Et comme je suis gentil (si, si !) voici de quoi vous aider :
Il est cool ce site
J’ai commencé est ses bien partit ! Merci😙
Étant quelqu’un de très visuel, un petit exemple de construstion avec le truc des papiers n’aurait pas été de refus. J’ai tenté d’utiliser cette technique, mais je n’y arrive pas. J’ai l’impression que je ne le fais pas correctement et que je ne comprends pas comment je place mes intrigues dans chacune de ces chaînes.
C Vréman tro b1en
bonjour et encore merci pour cet article.
Je trouve qu’il est assez intéressant, surtout le passage sur les différentes chaines. je voudrais juste apporter une petite nuance : il n’y a pas toujours un personnage principal. par exemple dans Belle du seigneur, il y en a deux. De même que dans les Piliers de la Terre, le personnage principal meurt au milieu de l’histoire, et les 500 dernières pages se font sans lui. Donc je trouve que votre article est intéressant, mais à nuancer à mon avis.
Bonjour 🙂
J’ai commencé à écrie une autobiographie d’une enfance de maltraitance. Seulement, je me rends compte que je n’arrive pas à romancer mon texte. Pour l’instant, je reprends des notes, que je détaille chronologiquement. Mais cela ressemble plus à une succession de faits. Il faut dire que cela se base sur des souvenirs. Ils ne sont pas du jours au lendemain, j’en ai plus à une période qu’à une autre.

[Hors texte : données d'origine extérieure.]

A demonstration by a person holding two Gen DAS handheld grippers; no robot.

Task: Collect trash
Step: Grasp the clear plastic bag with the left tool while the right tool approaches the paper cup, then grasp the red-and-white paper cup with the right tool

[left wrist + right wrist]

Quelle technique conseillez vous pour mieux romancer mon histoire?
Merci à vous
Bonjour,
J’écris depuis de nombreuses années mais j’avais toujours fait ça par passion, moyen de défouloir. J’ai publié de nombreuses histoires sur internet et finalement j’ai pris conscience que la passion qui me guidait était autant motivatrice que le ressenti que me donnaient mes lecteurs.
Je me suis donc lancée dans un roman, construit, sur un sujet qui me tient à coeur, dans un univers de science fiction.
Seulement, dès le départ j’ai décidé de construire mon roman autour de ce personnage principal et j’ai donc décidé d’écrire ce roman à la première personne du singulier.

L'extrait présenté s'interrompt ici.